Das vorliegende Exemplar stammt vom renommierten Hersteller Rudolf Souval aus Wien 62/VII, einer der bekanntesten Manufakturen für militärische Auszeichnungen während der NS-Zeit. Die Firma Souval, die bereits seit dem Ersten Weltkrieg Orden und Ehrenzeichen produzierte, gehörte zu den führenden Herstellern im Großdeutschen Reich. Nach dem Anschluss Österreichs 1938 wurde das Unternehmen in die Produktion von Auszeichnungen für die Wehrmacht eingebunden.

Das Abzeichen selbst besteht aus bronziertem Eisenblech mit einer eisernen Unterlegscheibe, was typisch für die Kriegsproduktion war, als hochwertige Materialien wie echte Bronze zunehmend knapp wurden. Die Gestaltung zeigt üblicherweise ein stilisiertes Kraftfahrzeug, umgeben von einem Eichenlaubkranz, als Symbol deutscher militärischer Tradition.

Die Verleihungsbestimmungen waren streng geregelt: Der Kraftfahrer musste die erforderliche Kilometerleistung unter Feindeinwirkung zurückgelegt haben, was Fahrten in Kampfgebieten, unter Beschuss oder unter anderen gefährlichen Bedingungen einschloss. Die Verleihung erfolgte durch die jeweiligen Truppenkommandeure nach Prüfung der Fahrtenbücher und Bestätigung der Einsatzbedingungen.

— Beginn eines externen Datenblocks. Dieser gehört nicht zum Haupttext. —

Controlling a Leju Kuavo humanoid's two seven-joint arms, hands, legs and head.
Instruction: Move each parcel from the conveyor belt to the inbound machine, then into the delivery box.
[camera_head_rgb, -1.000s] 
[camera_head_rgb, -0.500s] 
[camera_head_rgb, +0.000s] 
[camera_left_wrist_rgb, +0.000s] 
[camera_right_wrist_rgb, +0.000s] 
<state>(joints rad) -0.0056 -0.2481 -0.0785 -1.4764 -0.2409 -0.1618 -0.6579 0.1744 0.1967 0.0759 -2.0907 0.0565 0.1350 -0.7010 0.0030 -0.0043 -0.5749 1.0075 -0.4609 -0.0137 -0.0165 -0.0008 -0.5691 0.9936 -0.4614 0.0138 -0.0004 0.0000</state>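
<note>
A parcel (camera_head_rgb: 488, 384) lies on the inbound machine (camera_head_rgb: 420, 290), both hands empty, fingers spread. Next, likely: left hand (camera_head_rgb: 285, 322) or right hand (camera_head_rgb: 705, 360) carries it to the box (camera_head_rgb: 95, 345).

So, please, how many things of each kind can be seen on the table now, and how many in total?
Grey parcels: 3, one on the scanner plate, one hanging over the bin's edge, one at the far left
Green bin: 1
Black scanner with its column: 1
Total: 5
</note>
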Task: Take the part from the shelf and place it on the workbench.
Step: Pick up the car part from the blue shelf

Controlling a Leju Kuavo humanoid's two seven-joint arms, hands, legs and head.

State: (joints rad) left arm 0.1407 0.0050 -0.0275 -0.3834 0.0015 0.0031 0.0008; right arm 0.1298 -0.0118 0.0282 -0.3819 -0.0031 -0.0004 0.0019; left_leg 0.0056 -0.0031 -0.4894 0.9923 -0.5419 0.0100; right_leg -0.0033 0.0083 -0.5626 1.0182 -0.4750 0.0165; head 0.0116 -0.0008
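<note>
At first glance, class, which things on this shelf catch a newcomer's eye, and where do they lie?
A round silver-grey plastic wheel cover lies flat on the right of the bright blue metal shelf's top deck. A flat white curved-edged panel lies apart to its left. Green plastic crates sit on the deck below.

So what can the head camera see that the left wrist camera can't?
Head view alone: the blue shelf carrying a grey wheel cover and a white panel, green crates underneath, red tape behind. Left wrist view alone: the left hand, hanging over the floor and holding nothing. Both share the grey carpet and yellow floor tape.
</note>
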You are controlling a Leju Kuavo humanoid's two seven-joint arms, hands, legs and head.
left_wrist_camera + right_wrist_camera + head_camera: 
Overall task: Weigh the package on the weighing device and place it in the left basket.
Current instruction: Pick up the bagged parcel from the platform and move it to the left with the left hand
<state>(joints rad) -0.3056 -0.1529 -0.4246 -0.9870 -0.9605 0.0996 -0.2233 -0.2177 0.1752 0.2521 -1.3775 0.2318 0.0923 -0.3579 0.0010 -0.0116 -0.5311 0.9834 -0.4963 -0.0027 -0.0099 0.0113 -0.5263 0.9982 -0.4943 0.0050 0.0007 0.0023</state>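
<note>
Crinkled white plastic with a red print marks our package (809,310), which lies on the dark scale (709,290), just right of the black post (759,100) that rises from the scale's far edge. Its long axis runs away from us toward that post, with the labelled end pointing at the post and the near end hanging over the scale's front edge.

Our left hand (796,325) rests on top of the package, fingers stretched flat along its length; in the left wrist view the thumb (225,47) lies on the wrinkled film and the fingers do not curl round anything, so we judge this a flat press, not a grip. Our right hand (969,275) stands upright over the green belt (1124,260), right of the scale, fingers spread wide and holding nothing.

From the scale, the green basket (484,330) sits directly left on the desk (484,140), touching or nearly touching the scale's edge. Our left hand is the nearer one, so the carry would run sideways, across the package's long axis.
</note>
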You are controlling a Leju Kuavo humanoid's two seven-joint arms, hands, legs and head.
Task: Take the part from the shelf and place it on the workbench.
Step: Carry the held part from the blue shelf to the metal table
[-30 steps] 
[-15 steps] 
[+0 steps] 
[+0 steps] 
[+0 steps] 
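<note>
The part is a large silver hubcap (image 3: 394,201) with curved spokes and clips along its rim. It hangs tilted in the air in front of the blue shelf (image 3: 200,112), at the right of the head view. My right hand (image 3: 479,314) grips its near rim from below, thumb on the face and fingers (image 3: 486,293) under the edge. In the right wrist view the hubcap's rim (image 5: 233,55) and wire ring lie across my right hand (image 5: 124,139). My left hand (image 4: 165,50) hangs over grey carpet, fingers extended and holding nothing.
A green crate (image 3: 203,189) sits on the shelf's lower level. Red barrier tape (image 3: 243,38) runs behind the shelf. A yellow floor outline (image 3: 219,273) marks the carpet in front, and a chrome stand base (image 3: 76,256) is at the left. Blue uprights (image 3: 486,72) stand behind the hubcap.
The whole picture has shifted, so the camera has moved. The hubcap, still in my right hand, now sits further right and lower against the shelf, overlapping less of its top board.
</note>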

Besonders bemerkenswert an diesem Exemplar ist der ungetragene Zustand und die Erhaltung in der Originaltüte des Herstellers. Dies deutet darauf hin, dass das Abzeichen entweder nie verliehen wurde oder vom Empfänger nie getragen wurde. Solche Exemplare in Originalverpackung sind heute äußerst selten und besitzen einen besonderen dokumentarischen Wert für die militärhistorische Forschung.

Die Produktion bei Souval erfolgte unter Kriegsbedingungen, was sich in der Materialwahl widerspiegelt. Während frühe Kriegsauszeichnungen oft aus hochwertigen Materialien gefertigt wurden, zeigen spätere Produktionen zunehmend Sparmaßnahmen. Das bronzierte Eisenblech war eine praktische Lösung, die das Erscheinungsbild beibehielt, aber kostengünstiger und materialsparender war.

Nach Kriegsende 1945 wurden alle nationalsozialistischen Auszeichnungen durch das Kontrollratsgesetz Nr. 1 vom 20. September 1945 verboten. Das Tragen solcher Abzeichen ist in Deutschland nur zu militärhistorischen Forschungs- und Aufklärungszwecken zulässig. Die Firma Souval existierte nach dem Krieg weiter und produzierte Auszeichnungen für die Republik Österreich.

Das Kraftfahrbewährungsabzeichen dokumentiert die zunehmende Mechanisierung der Kriegsführung im 20. Jahrhundert und die Notwendigkeit, auch die Leistungen nicht-kämpfender Einheiten anzuerkennen. Kraftfahrer waren oft erheblichen Gefahren ausgesetzt, von Tieffliegern über Partisanenangriffe bis zu den extremen Witterungsbedingungen an der Ostfront.

Heute sind solche Auszeichnungen wichtige Studienobjekte für Militärhistoriker und Sammler, die sich mit der Auszeichnungspraxis der Wehrmacht befassen. Sie ermöglichen Einblicke in die Organisation, Logistik und Anerkennungskultur der deutschen Streitkräfte während des Zweiten Weltkriegs.